Les marchés financiers vont-ils s'affoler ?

Depuis le rejet de la réforme constitutionnelle de Matteo Renzi en décembre 2016, l'incertitude est de mise en Italie et les marchés financiers s'y étaient préparés. Les remous de la campagne électorale puis la perspective d'un retour aux urnes en l'absence de majorité ont provoqué quelques tensions. 

Dans ce contexte, la perspective d'un accord entre la Ligue et le M5S a été accueillie avec un certain soulagement, mais leur programme commun a provoqué une poussée de fièvre. Le spread, l'écart entre les taux d'emprunt italien et allemand à dix ans, a dépassé les 170 points, contre 131 il y a une semaine. En 2011, il avait frôlé les 600 points, poussant Silvio Berlusconi vers la sortie. 

Cette alliance peut-elle tenir longtemps ?

Les deux chefs de file, Luigi Di Maio et Matteo Salvini, martèlent qu'ils comptent gouverner pendant cinq ans. Cependant, la majorité du M5S et de la Ligue est étroite : 32 voix à la Chambre des députés et six au Sénat, alors que les deux chambres ont les mêmes pouvoirs. Il leur faudra bien tenir l'ensemble de leurs élus, même ceux qui ne voient pas l'alliance d'un bon oeil. 

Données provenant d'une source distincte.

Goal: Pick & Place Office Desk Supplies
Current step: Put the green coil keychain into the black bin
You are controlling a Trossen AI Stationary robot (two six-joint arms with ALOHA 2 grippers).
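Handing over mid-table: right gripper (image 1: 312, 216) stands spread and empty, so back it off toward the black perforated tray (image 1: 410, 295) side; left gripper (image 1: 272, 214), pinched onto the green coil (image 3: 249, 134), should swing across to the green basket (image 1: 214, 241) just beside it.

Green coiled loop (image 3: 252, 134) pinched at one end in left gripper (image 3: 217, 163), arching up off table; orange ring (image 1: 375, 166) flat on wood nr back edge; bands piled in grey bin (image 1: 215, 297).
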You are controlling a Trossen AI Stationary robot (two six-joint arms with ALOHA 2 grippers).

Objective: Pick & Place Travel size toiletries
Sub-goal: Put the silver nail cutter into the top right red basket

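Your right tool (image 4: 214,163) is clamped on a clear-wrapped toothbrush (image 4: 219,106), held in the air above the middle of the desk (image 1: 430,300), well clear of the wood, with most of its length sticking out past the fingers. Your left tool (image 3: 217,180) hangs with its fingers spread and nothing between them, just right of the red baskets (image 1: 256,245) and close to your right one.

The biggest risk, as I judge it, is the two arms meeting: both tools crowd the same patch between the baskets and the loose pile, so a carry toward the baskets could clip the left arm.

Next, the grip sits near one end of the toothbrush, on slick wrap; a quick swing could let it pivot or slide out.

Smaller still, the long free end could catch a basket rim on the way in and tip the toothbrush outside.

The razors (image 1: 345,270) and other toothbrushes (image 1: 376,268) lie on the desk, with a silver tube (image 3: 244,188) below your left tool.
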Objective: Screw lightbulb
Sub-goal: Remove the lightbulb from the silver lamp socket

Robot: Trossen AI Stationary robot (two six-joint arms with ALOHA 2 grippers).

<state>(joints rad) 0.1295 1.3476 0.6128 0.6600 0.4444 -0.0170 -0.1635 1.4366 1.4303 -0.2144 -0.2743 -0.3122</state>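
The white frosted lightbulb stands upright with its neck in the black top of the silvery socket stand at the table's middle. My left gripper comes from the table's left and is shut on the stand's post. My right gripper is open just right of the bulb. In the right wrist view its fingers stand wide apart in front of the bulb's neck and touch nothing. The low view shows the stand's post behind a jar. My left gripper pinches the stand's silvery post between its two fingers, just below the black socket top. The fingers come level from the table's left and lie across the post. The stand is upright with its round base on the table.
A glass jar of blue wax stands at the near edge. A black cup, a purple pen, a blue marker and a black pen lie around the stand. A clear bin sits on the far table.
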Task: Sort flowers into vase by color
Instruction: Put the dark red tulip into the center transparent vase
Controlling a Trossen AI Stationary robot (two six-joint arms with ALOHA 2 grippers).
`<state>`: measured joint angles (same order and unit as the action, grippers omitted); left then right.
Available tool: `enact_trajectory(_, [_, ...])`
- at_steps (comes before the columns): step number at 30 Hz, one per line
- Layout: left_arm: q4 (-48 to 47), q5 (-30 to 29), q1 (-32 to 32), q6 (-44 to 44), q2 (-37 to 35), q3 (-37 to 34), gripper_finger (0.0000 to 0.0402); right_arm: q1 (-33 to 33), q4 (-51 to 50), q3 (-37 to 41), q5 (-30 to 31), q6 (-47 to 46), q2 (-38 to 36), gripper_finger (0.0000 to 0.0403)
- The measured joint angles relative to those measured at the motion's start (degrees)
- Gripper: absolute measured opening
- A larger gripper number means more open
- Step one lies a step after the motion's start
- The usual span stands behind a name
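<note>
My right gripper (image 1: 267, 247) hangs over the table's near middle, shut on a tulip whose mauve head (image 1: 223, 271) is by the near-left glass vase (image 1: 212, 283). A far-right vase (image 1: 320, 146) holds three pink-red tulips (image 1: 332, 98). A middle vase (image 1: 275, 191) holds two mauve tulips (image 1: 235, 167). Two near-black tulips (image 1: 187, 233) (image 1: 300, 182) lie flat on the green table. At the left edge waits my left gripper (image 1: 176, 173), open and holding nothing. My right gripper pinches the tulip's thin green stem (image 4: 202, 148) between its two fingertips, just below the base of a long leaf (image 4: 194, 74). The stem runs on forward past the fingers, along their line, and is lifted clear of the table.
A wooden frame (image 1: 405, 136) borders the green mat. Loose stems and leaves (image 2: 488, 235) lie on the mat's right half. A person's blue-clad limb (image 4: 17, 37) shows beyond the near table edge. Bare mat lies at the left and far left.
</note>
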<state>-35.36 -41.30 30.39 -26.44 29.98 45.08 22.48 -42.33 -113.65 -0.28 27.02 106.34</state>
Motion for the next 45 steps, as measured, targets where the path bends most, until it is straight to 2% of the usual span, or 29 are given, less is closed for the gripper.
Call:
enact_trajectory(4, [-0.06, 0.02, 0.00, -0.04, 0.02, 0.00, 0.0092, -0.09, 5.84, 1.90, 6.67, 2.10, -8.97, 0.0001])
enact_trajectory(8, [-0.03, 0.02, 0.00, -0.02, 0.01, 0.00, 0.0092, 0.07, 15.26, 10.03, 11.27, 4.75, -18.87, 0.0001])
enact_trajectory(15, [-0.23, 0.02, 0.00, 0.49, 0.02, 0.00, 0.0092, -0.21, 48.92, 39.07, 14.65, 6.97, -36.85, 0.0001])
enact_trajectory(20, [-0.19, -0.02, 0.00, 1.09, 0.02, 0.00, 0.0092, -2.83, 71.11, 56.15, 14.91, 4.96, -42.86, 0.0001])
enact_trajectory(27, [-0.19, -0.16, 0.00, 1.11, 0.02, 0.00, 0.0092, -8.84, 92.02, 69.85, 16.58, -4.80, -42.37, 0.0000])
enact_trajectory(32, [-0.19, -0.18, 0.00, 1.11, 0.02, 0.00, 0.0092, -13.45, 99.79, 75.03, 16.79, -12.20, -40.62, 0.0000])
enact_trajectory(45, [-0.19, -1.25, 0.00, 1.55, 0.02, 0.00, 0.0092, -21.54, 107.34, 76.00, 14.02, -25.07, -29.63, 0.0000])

Qui est réellement aux commandes ?

Luigi Di Maio peut s'appuyer sur les plus de 32% obtenus par son parti, contre 17% pour la Ligue. Mais Matteo Salvini assure représenter les 37% de la coalition de droite, même si ses anciens alliés ne l'ont pas suivi. Et son autorité au sein de son parti est bien plus affirmée que celle de Di Maio au M5S, dont Beppe Grillo reste le leader charismatique. De plus, la Ligue est en pleine ascension dans les sondages, tandis que le M5S stagne. 

L'influence de Silvio Berlusconi, l'allié de Matteo Salvini avec lequel Luigi Di Maio ne voulait même pas parler, reste aussi une inconnue. Après deux mois de blocage, le milliardaire a donné son feu vert à l'alliance. Mais redevenu éligible juste après et furieux des mesures judiciaires du programme commun, il a promis "une opposition raisonnable et critique".

Quel sera le rôle du président ?

Le président Sergio Mattarella, élu par un Parlement majoritairement de centre gauche, a discrètement rappelé qu'il avait son mot à dire sur le choix des ministres et qu'il pouvait renvoyer au Parlement toute loi dont le coût pour le budget ne serait pas compensé. Garant des engagements internationaux de l'Italie, le chef de l'État sera aussi vigilant sur le respect des traités, en particulier européens, ainsi que sur l'ancrage historique de l'Italie au sein de l'Otan.